** Work instructions **
From the first line through the line containing "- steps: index", transcribe the records exactly and include no other lines.

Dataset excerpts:
----

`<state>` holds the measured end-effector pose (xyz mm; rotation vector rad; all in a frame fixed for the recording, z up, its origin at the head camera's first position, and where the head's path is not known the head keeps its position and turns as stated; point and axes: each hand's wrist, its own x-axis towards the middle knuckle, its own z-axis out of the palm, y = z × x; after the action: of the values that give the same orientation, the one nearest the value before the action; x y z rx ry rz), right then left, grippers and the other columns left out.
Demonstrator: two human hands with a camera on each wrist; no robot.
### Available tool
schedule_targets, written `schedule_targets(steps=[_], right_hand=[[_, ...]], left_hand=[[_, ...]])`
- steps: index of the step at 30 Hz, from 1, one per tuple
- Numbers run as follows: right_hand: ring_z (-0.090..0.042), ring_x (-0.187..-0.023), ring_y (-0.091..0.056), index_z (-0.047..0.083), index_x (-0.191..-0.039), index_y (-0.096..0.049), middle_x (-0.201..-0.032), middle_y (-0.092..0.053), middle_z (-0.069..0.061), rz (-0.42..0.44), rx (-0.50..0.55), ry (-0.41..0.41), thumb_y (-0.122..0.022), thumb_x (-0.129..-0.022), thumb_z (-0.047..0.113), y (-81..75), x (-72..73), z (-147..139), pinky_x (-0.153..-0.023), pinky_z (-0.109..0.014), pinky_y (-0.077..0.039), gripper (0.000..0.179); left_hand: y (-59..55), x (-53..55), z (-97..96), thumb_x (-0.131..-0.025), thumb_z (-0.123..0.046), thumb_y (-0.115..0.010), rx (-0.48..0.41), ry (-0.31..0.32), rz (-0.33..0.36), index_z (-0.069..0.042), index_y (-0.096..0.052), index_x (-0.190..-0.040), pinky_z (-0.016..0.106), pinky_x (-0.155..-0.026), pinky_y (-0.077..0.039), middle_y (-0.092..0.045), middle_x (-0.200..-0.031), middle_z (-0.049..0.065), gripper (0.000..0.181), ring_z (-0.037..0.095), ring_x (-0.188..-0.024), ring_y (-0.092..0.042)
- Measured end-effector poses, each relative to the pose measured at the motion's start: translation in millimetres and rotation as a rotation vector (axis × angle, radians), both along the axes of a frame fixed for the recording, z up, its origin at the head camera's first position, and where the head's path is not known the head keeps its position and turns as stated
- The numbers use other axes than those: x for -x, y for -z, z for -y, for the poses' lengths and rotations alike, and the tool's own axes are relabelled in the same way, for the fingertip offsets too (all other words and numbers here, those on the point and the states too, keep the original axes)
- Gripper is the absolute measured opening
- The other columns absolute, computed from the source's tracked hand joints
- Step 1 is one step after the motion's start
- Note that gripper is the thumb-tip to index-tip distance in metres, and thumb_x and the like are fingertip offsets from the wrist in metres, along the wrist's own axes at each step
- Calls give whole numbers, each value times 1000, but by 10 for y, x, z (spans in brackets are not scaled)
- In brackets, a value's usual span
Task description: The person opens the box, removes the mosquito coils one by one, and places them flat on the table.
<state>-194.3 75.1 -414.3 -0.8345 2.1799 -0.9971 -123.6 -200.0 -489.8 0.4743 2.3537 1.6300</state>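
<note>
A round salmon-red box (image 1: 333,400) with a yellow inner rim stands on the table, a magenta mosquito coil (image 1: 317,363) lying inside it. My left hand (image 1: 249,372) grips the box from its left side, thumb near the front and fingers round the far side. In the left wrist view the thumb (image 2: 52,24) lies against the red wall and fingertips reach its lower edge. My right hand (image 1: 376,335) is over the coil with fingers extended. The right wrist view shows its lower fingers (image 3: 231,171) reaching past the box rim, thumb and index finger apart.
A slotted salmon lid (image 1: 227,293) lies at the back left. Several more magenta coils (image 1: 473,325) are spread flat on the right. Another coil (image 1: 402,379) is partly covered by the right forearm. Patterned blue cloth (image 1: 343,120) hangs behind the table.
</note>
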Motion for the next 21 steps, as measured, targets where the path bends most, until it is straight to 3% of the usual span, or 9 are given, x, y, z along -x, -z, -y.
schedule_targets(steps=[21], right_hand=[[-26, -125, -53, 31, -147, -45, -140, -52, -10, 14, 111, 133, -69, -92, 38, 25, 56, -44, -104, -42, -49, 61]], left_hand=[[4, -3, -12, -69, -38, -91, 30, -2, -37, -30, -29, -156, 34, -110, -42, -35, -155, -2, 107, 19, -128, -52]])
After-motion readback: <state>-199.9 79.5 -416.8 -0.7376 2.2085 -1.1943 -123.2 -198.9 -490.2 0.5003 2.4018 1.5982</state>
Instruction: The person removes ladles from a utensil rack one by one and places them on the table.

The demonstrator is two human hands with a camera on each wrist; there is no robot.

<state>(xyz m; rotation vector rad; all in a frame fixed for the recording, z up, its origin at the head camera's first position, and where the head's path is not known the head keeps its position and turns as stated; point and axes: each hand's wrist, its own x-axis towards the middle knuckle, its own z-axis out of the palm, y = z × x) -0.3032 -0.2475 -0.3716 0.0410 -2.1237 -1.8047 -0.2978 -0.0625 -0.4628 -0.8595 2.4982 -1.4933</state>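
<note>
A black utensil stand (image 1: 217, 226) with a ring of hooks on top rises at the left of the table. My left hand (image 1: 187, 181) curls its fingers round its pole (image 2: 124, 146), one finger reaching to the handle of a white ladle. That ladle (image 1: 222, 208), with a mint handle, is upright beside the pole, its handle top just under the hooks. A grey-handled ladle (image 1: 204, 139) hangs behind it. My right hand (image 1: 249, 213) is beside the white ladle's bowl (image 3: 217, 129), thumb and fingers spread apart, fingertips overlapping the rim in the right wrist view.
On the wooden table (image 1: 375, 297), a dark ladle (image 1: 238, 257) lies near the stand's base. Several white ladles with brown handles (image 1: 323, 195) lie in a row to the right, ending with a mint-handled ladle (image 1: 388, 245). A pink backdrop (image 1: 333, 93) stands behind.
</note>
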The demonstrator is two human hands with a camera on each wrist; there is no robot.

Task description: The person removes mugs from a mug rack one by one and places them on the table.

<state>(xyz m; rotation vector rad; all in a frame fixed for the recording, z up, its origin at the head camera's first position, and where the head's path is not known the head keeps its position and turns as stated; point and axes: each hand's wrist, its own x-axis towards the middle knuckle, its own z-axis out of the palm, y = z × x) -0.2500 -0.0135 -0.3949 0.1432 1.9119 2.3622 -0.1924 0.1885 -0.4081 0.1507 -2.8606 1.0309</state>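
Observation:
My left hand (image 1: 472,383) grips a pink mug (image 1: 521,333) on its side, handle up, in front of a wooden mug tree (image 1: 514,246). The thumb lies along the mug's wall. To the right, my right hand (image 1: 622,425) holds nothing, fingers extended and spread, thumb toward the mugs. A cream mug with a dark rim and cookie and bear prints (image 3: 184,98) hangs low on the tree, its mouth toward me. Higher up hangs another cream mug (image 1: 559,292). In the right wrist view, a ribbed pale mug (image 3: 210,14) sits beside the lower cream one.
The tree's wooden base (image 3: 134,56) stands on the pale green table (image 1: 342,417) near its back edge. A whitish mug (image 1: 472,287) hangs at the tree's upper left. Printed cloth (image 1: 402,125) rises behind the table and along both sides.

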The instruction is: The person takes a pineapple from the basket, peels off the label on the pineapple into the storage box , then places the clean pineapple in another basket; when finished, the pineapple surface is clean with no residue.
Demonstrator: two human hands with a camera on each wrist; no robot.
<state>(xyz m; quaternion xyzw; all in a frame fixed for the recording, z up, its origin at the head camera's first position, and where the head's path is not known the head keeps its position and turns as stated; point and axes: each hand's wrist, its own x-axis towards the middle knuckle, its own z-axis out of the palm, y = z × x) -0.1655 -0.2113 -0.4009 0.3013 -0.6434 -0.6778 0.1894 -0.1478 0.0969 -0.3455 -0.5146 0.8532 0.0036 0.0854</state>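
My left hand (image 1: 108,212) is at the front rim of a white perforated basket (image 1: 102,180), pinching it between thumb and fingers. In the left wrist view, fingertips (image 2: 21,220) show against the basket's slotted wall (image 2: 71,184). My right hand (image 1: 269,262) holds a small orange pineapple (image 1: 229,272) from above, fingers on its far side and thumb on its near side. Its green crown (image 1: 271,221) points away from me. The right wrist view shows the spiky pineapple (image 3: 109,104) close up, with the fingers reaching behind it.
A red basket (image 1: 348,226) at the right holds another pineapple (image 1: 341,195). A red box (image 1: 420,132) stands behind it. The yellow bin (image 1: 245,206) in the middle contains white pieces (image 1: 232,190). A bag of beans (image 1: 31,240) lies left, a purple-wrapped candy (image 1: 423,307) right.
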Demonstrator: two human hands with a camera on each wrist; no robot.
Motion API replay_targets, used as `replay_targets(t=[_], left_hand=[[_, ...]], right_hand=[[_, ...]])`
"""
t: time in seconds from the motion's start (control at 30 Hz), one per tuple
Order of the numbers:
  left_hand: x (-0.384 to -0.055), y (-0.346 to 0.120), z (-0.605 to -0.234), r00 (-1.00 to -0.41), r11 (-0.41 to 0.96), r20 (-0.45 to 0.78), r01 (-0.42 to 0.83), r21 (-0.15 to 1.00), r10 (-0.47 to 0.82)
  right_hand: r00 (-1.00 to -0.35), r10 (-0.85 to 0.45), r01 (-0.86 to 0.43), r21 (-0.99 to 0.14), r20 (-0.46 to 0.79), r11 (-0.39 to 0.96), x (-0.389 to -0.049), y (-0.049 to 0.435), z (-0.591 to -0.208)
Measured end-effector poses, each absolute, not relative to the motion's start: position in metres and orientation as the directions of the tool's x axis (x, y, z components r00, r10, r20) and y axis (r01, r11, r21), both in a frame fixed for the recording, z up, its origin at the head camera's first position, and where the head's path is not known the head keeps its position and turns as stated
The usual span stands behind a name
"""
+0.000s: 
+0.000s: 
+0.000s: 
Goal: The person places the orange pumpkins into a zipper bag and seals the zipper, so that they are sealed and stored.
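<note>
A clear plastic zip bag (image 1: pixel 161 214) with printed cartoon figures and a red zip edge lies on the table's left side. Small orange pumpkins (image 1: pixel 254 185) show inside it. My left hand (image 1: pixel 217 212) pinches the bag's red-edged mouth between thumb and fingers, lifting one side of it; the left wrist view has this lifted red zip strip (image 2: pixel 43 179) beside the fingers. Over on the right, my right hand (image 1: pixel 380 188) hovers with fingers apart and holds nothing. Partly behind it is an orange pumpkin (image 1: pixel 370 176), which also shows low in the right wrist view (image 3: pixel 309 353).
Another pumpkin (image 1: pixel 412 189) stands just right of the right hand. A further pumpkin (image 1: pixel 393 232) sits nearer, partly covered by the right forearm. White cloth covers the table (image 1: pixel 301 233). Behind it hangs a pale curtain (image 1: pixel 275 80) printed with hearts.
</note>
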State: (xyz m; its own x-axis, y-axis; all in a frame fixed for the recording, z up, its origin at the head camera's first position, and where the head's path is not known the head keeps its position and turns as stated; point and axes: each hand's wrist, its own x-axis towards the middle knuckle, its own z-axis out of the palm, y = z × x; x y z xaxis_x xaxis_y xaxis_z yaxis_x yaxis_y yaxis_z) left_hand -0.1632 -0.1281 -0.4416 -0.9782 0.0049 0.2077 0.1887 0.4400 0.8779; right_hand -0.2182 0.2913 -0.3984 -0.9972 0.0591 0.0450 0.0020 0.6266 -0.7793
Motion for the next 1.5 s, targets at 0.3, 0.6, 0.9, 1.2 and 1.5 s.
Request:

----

** Result for this exercise **
`<state>` holds the measured end-effector pose (xyz mm; rotation vector rad; all in a frame fixed for the recording, z up, its origin at the head camera's first position, and where the head's path is not known the head keeps its position and turns as stated; point and axes: each hand's wrist, its own x-axis towards the middle knuckle, its own z-axis out of the palm, y = z × x; after the action: of the values that give the same orientation, the one nearest the value before the action; x y z rx ry rz), right then left, grippers and the other columns left out.
Demonstrator: two human hands with a camera on each wrist; no robot.
### Available tool
schedule_targets, written `schedule_targets(steps=[_], right_hand=[[_, ...]], left_hand=[[_, ...]])`
- steps: index of the step at 30 Hz, from 1, one per tuple

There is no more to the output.